Under the Code, there was no requirement for the agent to provide the landlord with a copy of the referencing report – and there are also potential restrictions from doing so under the Data Protection Act 1998. Similarly, under the Code, the agent did not have to inform the landlord that issues had been highlighted by the provider, as long as they obtained the requested additional information as recommended. The agent did so in this case.
However, shortcomings in the agent’s service were identified. The referencing report highlighted that the tenant’s name could not be matched at the given current address. The provider stated that they could not find bank or utility accounts registered to the tenant at that address and recommended that the agent obtain photo ID to ensure that the tenant was not using a false name or address. The agent should have made certain that they had proof of the tenant’s current address before recommending that they were a suitable applicant for the tenancy.
The agent had an obligation to be diligent in identifying fraudulent tenancy applications. The agent had a copy of the tenant’s driving licence, bank statement and payslips on file which showed their current address, but here were issues with these documents which should have been identified and communicated to the landlord. The tenant’s driving licence indicated that he had been able to drive in the UK since the age of 13 and the bank statement he had provided did not match the exact income amounts shown in his payslips. The tenant used a different signature on the driving licence, tenancy agreement and standing order mandate and this should have put the agent ‘on notice’ to conduct further investigations.
An agent is entitled to rely on the third-party provider, but this does not negate their responsibility to scrutinise the tenancy application and to check the documentation which they received for inconsistencies.
The landlord’s second complaint referred to the tenant’s deposit. Before the tenancy commenced, the tenant paid his first month’s rent and the security deposit using a credit card. However, two months later, the payment processing company wrote to the agent explaining that the payment had been made fraudulently and they had recalled the money from the account.
The tenant also used a different signature on the driving licence… the tenancy agreement… and on the standing order mandate.
Thereafter, the tenant only paid half of the deposit money. This was transferred to the landlord at the end of the tenancy, but he was unable to recover the remaining deposit amount.
In this case, the agent registered the tenant’s deposit with an approved tenancy deposit scheme in accordance with their obligations under the Code and the Housing Act 2004. However, the Ombudsman again identified shortcomings in the agent’s service.
Whilst a tenant may pay monies by credit card, a tenant paying funds this way should have put the agent ‘on notice’ that the tenant could potentially have affordability issues. These concerns should have been communicated to the landlord and the Ombudsman was critical of the agent’s failure to do so. The Ombudsman was also critical that the agent did not promptly inform the landlord that the money had been deducted from their account due to fraudulent activity.
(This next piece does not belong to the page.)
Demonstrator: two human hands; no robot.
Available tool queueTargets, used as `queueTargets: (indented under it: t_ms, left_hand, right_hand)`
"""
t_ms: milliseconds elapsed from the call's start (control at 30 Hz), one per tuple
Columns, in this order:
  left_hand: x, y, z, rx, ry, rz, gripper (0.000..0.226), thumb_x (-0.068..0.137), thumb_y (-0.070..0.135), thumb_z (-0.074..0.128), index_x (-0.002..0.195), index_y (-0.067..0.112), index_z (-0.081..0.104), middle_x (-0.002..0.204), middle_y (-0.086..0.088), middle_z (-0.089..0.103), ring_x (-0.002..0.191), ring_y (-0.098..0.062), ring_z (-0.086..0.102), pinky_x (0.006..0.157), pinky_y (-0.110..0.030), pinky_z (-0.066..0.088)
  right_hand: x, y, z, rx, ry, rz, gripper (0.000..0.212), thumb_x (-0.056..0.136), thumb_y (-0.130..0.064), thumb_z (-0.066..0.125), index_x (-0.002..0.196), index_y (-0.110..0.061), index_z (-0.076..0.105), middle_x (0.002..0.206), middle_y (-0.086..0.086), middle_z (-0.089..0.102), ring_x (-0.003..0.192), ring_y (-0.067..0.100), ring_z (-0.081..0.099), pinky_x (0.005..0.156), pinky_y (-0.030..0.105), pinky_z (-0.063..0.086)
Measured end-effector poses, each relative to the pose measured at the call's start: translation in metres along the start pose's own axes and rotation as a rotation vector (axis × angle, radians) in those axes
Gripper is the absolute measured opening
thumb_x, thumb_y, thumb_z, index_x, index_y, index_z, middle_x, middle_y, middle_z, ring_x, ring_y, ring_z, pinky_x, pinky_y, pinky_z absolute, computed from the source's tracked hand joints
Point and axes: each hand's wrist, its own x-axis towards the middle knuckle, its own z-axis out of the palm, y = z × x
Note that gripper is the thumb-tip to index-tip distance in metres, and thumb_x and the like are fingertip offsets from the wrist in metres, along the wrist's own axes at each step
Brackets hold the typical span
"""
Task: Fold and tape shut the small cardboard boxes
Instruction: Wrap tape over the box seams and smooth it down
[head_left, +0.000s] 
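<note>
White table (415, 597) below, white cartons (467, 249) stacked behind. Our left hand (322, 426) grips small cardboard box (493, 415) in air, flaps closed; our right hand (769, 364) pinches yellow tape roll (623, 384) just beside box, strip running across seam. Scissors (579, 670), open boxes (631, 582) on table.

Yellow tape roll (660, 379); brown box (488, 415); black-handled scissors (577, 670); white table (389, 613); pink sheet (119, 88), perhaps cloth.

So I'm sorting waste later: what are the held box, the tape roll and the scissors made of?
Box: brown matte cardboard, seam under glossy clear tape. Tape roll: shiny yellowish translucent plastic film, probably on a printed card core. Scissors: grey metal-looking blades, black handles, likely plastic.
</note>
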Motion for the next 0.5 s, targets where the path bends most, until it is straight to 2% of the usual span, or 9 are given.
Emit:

The agent did not act with due care and diligence when taking the payment of the first month’s rent and deposit.
The Ombudsman supported the landlord’s complaints and considered that an award was merited.
No award was made for rent arrears as the landlord had taken the tenant to court and obtained a judgment for the monies due. This was being repaid by agreed instalments. The Ombudsman made an award of £1,000 in compensation for the significant aggravation caused by the agent’s actions.